Work to be completed: Retype all of the listing exactly, with no pictures.

⁂

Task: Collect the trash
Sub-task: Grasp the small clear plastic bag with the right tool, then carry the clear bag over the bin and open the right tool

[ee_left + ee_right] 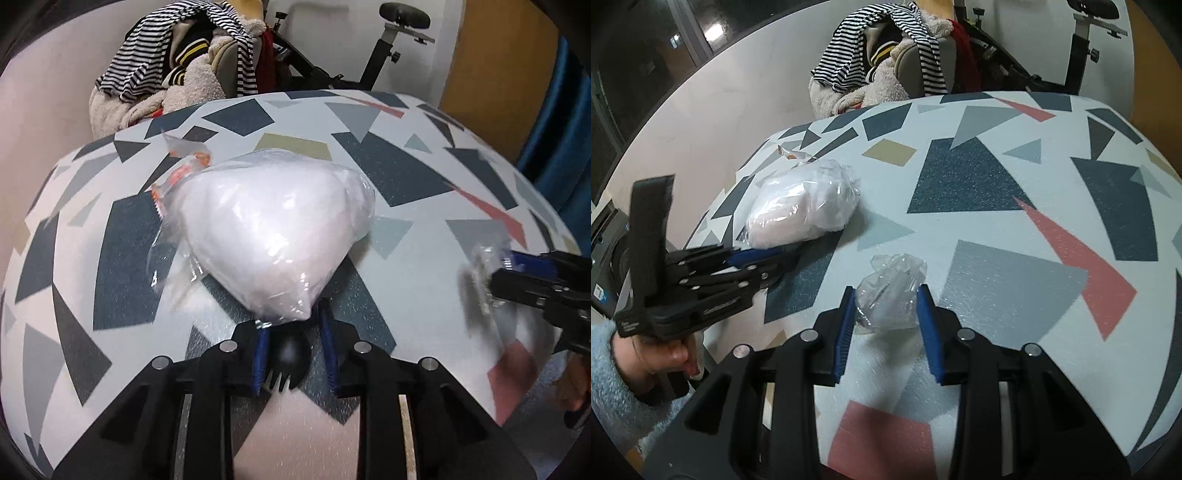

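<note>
A clear plastic bag stuffed with white tissue [273, 236] lies on the patterned table [388, 173]; it also shows in the right wrist view [801, 206]. My left gripper [293, 321] holds the bag's near tip, with a black plastic spork [286, 363] between its blue pads. It also shows in the right wrist view [775, 254]. A crumpled clear wrapper [890, 291] sits between the blue pads of my right gripper [886, 295], which touch its sides. The right gripper [491, 273] shows at the wrapper [480, 269] in the left wrist view.
A small torn clear-and-orange wrapper [184, 155] lies beyond the bag near the table's far left edge [794, 155]. A chair piled with striped and fleece clothes [882, 59] and an exercise bike [369, 55] stand behind the table.
</note>
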### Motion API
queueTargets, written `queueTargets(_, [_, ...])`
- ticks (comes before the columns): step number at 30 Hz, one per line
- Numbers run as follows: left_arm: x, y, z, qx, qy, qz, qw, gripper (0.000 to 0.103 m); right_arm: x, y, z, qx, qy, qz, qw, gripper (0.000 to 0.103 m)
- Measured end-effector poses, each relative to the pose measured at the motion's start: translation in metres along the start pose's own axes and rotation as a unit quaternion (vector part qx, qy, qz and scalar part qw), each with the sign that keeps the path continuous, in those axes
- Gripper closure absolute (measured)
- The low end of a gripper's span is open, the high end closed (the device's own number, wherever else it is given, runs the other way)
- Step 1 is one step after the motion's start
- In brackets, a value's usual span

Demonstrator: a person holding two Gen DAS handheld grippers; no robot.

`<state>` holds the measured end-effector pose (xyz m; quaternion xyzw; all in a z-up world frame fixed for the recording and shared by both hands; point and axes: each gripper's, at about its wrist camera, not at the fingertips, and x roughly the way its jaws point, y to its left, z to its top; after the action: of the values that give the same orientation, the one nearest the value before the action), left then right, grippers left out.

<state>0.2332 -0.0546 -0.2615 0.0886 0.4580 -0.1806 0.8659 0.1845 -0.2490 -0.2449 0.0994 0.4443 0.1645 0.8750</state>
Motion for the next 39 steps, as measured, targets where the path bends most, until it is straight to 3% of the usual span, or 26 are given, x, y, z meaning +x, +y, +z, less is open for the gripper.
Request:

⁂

Expected output:
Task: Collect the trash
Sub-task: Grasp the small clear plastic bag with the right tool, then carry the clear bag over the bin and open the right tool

[ee_left + ee_right] 

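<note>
A clear plastic bag stuffed with white tissue [273, 236] lies on the patterned table [388, 173]; it also shows in the right wrist view [801, 206]. My left gripper [293, 321] holds the bag's near tip, with a black plastic spork [286, 363] between its blue pads. It also shows in the right wrist view [775, 254]. A crumpled clear wrapper [890, 291] sits between the blue pads of my right gripper [886, 295], which touch its sides. The right gripper [491, 273] shows at the wrapper [480, 269] in the left wrist view.
A small torn clear-and-orange wrapper [184, 155] lies beyond the bag near the table's far left edge [794, 155]. A chair piled with striped and fleece clothes [882, 59] and an exercise bike [369, 55] stand behind the table.
</note>
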### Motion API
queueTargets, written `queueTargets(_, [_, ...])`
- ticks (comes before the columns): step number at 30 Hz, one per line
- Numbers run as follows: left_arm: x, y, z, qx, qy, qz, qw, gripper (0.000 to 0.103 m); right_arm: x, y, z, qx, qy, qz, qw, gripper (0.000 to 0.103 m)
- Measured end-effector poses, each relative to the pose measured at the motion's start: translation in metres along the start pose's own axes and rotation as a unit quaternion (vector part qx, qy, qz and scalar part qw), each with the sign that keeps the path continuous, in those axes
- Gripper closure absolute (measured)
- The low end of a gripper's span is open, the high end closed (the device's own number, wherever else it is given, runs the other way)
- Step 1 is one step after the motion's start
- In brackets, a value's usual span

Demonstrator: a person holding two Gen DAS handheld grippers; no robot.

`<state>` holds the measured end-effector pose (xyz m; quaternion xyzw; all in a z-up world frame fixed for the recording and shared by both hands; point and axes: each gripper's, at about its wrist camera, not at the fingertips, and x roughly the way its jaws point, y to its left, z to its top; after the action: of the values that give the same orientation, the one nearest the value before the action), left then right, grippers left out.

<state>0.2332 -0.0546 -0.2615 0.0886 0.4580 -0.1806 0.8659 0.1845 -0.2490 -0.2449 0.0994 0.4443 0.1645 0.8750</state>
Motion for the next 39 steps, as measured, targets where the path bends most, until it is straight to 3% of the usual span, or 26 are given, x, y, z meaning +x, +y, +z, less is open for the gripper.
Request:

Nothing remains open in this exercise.